* **Your task**
How many lines in the listing below hold the word "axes"? Answer with the number only.

* **Data for review**
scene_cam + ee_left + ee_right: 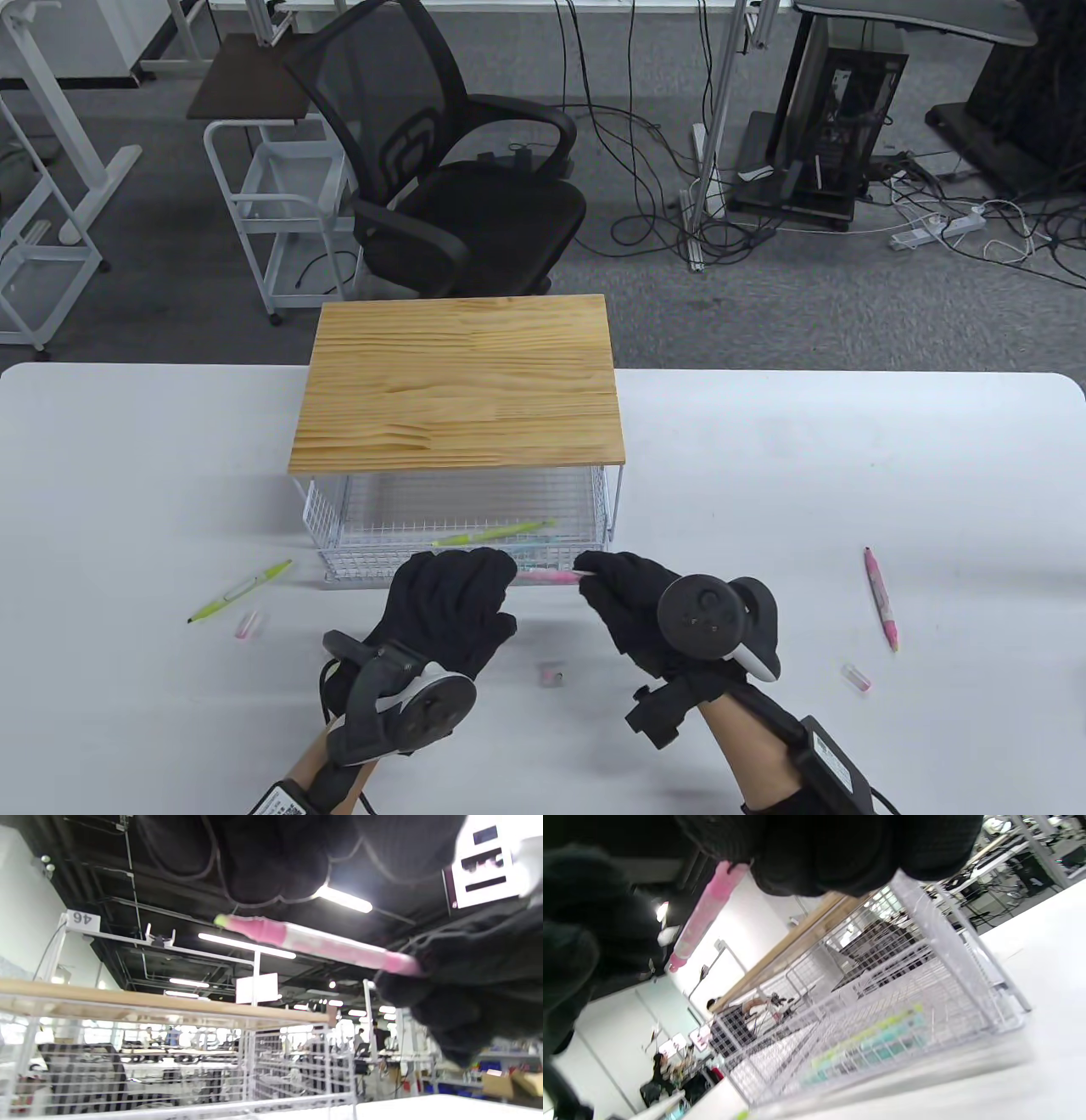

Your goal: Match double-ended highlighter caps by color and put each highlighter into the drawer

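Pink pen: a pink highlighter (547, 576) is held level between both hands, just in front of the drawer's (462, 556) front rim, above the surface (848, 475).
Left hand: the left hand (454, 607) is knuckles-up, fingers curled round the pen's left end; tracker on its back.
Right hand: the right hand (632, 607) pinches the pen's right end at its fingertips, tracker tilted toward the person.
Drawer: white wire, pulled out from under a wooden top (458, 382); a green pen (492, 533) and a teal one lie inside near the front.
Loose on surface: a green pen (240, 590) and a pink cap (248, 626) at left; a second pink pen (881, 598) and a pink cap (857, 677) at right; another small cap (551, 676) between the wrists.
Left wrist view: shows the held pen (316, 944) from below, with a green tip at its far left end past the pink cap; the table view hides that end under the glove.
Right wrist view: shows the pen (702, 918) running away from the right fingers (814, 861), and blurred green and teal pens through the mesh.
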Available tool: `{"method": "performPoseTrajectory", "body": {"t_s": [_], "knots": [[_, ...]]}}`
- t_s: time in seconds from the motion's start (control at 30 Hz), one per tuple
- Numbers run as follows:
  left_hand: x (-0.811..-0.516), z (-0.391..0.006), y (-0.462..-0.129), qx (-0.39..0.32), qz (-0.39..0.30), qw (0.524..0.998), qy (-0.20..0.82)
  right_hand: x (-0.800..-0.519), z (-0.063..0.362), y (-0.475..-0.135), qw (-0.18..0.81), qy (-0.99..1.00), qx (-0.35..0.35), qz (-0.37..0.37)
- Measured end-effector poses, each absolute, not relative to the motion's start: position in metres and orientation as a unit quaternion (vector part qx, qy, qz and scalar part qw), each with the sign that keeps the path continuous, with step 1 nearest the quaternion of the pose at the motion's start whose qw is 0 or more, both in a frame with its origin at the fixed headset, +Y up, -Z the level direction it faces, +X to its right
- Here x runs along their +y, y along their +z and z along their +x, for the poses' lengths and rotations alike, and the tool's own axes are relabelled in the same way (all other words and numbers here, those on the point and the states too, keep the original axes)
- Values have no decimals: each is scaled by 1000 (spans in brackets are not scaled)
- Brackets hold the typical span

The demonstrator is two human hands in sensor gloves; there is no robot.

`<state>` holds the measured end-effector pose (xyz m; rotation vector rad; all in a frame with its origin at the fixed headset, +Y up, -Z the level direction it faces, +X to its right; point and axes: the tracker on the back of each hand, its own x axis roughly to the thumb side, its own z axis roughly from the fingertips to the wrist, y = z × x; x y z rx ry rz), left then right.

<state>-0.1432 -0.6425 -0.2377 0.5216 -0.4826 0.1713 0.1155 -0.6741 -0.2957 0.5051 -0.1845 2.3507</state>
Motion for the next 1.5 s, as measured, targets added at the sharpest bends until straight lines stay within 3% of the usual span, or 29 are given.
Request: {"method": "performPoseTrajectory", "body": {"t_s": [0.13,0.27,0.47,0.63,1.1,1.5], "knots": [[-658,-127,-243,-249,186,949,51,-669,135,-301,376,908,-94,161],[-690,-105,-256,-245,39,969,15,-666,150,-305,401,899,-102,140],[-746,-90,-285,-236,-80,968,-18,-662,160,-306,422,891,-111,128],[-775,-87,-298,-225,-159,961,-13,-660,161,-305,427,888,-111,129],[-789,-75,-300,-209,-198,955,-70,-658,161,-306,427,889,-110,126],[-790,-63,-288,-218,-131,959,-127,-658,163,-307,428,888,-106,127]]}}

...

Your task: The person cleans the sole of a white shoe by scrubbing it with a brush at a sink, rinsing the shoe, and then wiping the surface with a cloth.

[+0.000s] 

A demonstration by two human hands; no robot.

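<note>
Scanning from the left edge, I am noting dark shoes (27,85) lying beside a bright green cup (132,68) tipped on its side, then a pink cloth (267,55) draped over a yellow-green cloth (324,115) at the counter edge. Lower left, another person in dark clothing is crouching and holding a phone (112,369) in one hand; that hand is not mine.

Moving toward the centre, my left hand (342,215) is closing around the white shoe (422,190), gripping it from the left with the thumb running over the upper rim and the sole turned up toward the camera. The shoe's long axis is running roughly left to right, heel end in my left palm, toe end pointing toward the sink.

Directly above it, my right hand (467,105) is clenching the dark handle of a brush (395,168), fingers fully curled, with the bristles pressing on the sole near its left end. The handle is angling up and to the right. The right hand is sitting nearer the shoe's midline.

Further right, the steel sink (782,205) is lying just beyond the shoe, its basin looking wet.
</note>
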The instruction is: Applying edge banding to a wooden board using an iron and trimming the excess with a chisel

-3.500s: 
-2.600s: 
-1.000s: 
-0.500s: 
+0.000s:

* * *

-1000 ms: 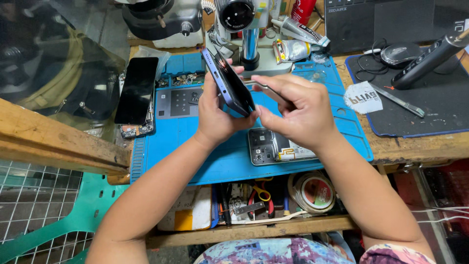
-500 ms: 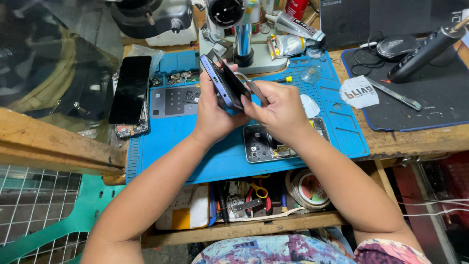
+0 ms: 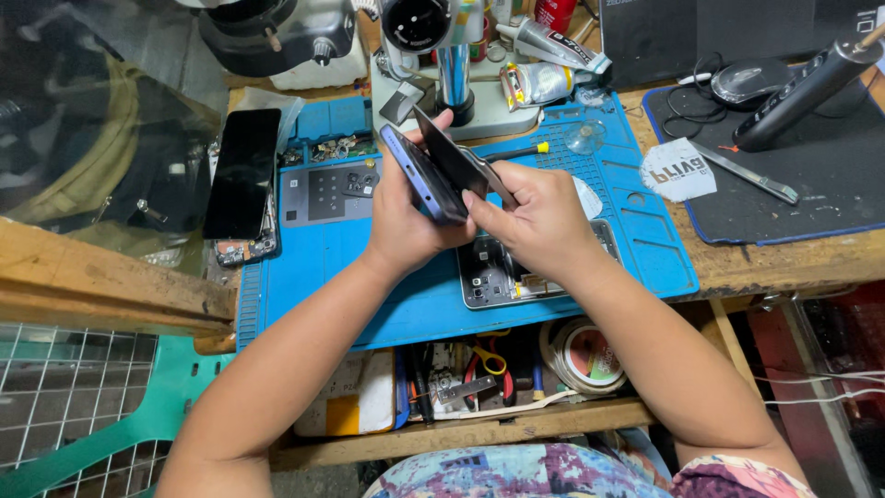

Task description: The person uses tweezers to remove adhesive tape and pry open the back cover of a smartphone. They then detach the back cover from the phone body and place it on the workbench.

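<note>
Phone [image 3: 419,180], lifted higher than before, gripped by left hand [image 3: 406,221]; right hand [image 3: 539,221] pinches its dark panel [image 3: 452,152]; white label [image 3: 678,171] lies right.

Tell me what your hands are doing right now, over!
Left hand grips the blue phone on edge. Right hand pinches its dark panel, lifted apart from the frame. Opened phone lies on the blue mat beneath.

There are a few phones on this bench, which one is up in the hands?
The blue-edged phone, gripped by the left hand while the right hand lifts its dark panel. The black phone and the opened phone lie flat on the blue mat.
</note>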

* **Reply to the exercise**
2